» **Requirement**
What you return should be each line of the data containing the string "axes".

» **Source data**

===============

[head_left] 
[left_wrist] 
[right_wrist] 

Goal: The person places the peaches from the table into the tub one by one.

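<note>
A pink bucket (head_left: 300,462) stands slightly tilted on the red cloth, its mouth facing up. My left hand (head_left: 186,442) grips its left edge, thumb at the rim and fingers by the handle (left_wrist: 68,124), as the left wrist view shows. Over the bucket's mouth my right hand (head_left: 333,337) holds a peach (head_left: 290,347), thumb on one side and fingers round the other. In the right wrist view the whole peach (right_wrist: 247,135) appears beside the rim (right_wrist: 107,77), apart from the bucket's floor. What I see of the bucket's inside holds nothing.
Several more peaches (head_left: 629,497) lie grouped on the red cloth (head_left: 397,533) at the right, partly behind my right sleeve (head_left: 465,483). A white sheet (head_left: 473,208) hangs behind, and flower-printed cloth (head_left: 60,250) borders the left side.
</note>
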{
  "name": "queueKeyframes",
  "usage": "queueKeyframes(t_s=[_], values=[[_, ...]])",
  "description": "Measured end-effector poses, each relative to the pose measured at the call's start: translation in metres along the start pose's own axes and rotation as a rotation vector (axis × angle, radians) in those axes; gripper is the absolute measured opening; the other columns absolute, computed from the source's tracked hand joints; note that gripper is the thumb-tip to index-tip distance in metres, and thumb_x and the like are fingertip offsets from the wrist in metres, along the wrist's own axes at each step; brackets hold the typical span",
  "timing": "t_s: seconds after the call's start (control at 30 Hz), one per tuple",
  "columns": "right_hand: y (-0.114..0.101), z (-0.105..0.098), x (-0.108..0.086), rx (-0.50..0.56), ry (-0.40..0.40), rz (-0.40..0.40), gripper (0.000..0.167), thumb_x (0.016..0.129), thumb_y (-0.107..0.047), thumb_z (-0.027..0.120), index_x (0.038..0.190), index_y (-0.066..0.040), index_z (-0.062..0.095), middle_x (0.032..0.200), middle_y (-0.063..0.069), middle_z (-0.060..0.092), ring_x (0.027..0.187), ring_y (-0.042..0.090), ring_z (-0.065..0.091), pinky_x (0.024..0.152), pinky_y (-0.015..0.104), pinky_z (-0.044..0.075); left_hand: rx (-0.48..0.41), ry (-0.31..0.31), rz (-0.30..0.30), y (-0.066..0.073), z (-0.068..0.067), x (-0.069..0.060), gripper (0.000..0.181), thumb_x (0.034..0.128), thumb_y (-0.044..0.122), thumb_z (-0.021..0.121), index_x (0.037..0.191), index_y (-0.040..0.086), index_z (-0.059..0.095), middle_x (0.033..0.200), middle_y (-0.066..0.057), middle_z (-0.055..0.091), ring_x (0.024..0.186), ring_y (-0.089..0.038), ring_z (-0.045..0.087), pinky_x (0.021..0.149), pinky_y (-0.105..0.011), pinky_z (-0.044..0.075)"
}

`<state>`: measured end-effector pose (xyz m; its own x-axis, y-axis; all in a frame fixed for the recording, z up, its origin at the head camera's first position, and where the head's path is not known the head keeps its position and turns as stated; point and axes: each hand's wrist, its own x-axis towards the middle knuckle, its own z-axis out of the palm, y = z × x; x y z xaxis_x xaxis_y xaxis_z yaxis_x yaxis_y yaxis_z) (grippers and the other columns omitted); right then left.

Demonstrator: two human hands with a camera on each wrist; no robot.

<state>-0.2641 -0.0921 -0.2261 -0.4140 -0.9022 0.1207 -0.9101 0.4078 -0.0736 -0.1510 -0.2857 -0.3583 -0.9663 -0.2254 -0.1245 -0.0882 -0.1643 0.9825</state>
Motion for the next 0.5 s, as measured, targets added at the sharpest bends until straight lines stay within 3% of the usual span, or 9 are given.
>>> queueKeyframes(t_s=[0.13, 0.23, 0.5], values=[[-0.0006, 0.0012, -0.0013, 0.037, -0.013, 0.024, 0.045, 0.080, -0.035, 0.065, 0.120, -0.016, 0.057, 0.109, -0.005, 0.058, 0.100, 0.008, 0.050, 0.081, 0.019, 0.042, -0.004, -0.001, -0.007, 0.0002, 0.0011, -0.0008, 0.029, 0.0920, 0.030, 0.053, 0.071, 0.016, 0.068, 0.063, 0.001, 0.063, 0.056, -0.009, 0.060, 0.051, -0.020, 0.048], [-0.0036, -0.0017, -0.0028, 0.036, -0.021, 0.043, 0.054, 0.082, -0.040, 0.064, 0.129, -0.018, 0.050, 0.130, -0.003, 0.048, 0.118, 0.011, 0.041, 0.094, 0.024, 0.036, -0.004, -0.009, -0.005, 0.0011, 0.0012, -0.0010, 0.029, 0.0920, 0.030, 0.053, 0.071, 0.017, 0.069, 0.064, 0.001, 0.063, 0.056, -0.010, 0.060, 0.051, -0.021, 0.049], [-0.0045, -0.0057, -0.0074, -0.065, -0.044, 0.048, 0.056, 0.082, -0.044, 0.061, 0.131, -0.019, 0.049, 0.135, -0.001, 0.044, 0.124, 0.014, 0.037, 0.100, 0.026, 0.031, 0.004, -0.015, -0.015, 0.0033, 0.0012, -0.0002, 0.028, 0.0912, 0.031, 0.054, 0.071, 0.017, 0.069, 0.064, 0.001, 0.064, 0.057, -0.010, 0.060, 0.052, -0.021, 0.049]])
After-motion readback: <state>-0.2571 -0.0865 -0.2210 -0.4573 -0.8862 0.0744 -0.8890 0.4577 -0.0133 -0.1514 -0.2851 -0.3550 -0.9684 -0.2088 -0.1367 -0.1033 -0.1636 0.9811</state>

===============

» **Answer box**
  "description": "Measured end-effector poses, each relative to the pose measured at the call's start: translation in metres along the start pose's own axes and rotation as a rotation vector (axis × angle, radians) in those axes; gripper is the absolute measured opening; the other columns absolute, computed from the source's tracked hand joints; note that gripper is the thumb-tip to index-tip distance in metres, and thumb_x and the like are fingertip offsets from the wrist in metres, along the wrist's own axes at each step; brackets hold the typical span",
`<state>`: measured end-effector pose (xyz m; its own x-axis, y-axis; all in a frame fixed for the recording, z up, its origin at the head camera's first position, and where the head's path is not known the head keeps its position and turns as stated; point and axes: each hand's wrist, its own x-axis towards the middle knuckle, its own z-axis out of the palm, y = z × x; x y z xaxis_x xaxis_y xaxis_z yaxis_x yaxis_y yaxis_z) (grippers and the other columns omitted); right then left.

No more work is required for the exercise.